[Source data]
- - - -

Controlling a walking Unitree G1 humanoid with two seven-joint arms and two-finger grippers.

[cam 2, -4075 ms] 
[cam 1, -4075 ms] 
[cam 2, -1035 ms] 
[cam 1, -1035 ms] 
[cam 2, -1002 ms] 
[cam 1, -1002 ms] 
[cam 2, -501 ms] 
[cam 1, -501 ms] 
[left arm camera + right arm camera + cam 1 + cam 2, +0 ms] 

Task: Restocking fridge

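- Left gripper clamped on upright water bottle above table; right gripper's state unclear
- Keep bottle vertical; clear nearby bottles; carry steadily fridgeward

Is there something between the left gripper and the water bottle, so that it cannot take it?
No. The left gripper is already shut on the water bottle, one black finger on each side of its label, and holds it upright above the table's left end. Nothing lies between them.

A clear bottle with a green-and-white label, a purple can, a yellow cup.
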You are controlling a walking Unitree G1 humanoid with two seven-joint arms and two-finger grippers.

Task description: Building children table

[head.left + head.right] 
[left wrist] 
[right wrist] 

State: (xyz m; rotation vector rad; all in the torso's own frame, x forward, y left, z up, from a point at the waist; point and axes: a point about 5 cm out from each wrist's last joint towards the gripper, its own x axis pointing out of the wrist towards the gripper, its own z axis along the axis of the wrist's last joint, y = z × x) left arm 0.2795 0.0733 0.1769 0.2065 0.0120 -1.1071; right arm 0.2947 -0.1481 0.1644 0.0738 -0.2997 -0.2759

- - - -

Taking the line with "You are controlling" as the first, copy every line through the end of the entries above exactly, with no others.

» Response to this exercise
You are controlling a walking Unitree G1 humanoid with two seven-joint arms and two-finger grippers.

Task description: Building children table

[head.left + head.right] 
[left wrist] 
[right wrist] 

State: (xyz m; rotation vector rad; all in the torso's own frame, x forward, y left, z up, from a point at the waist; point and axes: a point about 5 cm out from each wrist's last joint towards the gripper, its own x axis pointing out of the wrist towards the gripper, its own z axis along the axis of the wrist's last joint, y = z × x) left arm 0.2795 0.0733 0.1769 0.2065 0.0120 -1.1071; right arm 0.2947 -0.1481 0.1644 0.0738 -0.2997 -0.2759

What was asked for in the exercise is now done.